Could you transcribe the entries below exactly, without any of the pictures?

----- EXTRACTED ENTRIES

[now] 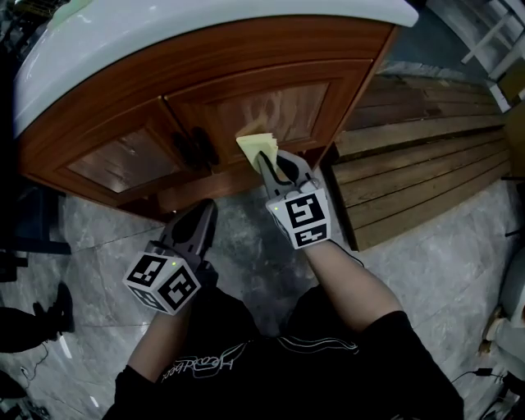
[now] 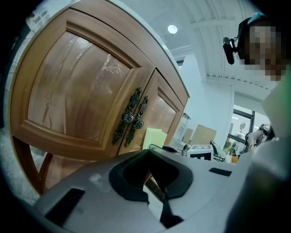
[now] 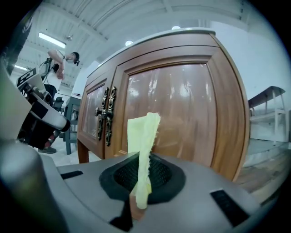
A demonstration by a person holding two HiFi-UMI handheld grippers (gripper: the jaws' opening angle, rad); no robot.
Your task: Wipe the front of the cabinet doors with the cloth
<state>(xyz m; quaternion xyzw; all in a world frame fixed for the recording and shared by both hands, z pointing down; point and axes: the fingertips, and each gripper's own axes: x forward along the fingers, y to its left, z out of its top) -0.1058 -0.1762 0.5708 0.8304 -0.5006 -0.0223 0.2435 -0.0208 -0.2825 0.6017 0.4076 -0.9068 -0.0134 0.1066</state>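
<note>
The wooden cabinet has a left door (image 1: 123, 160) and a right door (image 1: 275, 111) with dark ornate handles (image 1: 197, 148) where they meet. My right gripper (image 1: 271, 164) is shut on a folded yellow cloth (image 1: 257, 146), which stands upright from the jaws (image 3: 143, 136). The cloth is at the right door's lower left corner, just right of the handles (image 3: 105, 113); contact with the wood cannot be told. My left gripper (image 1: 201, 215) is lower and to the left, shut with nothing in it, aimed at the cabinet's base. In the left gripper view the cloth (image 2: 153, 138) shows beside the handles (image 2: 132, 116).
A white countertop (image 1: 205, 25) overhangs the doors. Wooden slat decking (image 1: 426, 164) lies to the cabinet's right, on a grey marble floor (image 1: 238, 254). A dark shoe (image 1: 49, 312) is at the far left. Another person (image 3: 61, 68) stands far off.
</note>
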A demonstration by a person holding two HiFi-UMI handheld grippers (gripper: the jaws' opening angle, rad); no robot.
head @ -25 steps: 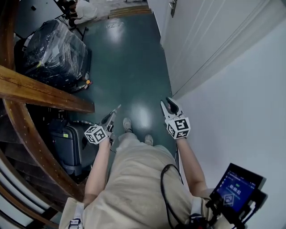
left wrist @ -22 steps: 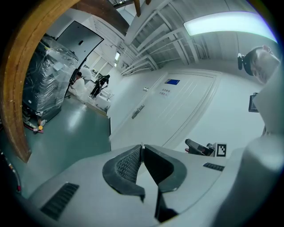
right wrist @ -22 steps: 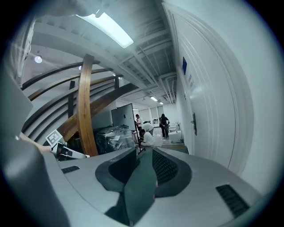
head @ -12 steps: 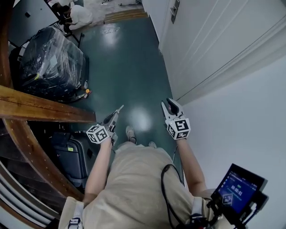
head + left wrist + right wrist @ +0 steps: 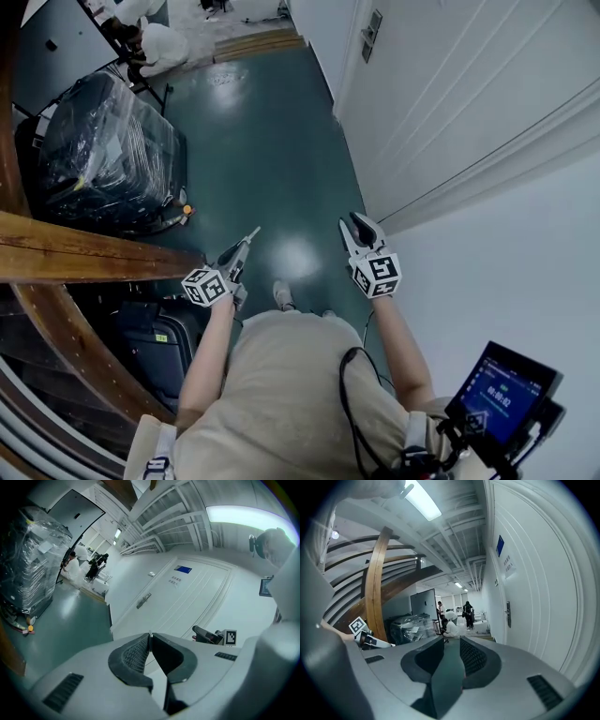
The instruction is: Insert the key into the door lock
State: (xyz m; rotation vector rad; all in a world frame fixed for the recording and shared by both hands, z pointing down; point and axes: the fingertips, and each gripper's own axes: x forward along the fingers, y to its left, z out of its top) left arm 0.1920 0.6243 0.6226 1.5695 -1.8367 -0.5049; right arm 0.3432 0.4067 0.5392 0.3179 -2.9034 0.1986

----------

SOLUTION TO THIS TASK:
[now] 
[now] 
[now] 
A demonstration by a person holding two HiFi-UMI handheld grippers (gripper: the jaws' opening angle, rad); no robot.
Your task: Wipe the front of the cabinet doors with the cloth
<state>(xyz m; quaternion xyzw; all in a world frame fixed for the recording and shared by both hands, z pointing down; point and axes: the fingertips, and each gripper's own axes: x forward along the fingers, y to its left, z out of its top) -0.1058 -0.1762 0.5708 0.8304 -0.5006 -0.0223 0.2435 -0.0208 -0.2825 0.6017 0.4076 -0.9068 -0.0134 0.1066</state>
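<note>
The wooden cabinet has a left door (image 1: 123, 160) and a right door (image 1: 275, 111) with dark ornate handles (image 1: 197, 148) where they meet. My right gripper (image 1: 271, 164) is shut on a folded yellow cloth (image 1: 257, 146), which stands upright from the jaws (image 3: 143, 136). The cloth is at the right door's lower left corner, just right of the handles (image 3: 105, 113); contact with the wood cannot be told. My left gripper (image 1: 201, 215) is lower and to the left, shut with nothing in it, aimed at the cabinet's base. In the left gripper view the cloth (image 2: 153, 138) shows beside the handles (image 2: 132, 116).
A white countertop (image 1: 205, 25) overhangs the doors. Wooden slat decking (image 1: 426, 164) lies to the cabinet's right, on a grey marble floor (image 1: 238, 254). A dark shoe (image 1: 49, 312) is at the far left. Another person (image 3: 61, 68) stands far off.
</note>
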A demonstration by a person holding two HiFi-UMI handheld grippers (gripper: the jaws' opening angle, rad); no robot.
head @ -25 steps: 
left wrist @ -22 steps: 
right wrist @ -22 steps: 
head @ -12 steps: 
head + left wrist + right wrist @ +0 steps: 
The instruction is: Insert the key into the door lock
State: (xyz m; rotation vector rad; all in a world frame fixed for the recording and shared by both hands, z pointing down; point and axes: the fingertips, and each gripper's own axes: x forward along the fingers, y to its left, z out of its top) left arm 0.1920 0.6243 0.6226 1.5695 -1.8367 -0.5049; right arm 0.3432 0.4067 0.5392 0.3179 -2.9034 0.1986

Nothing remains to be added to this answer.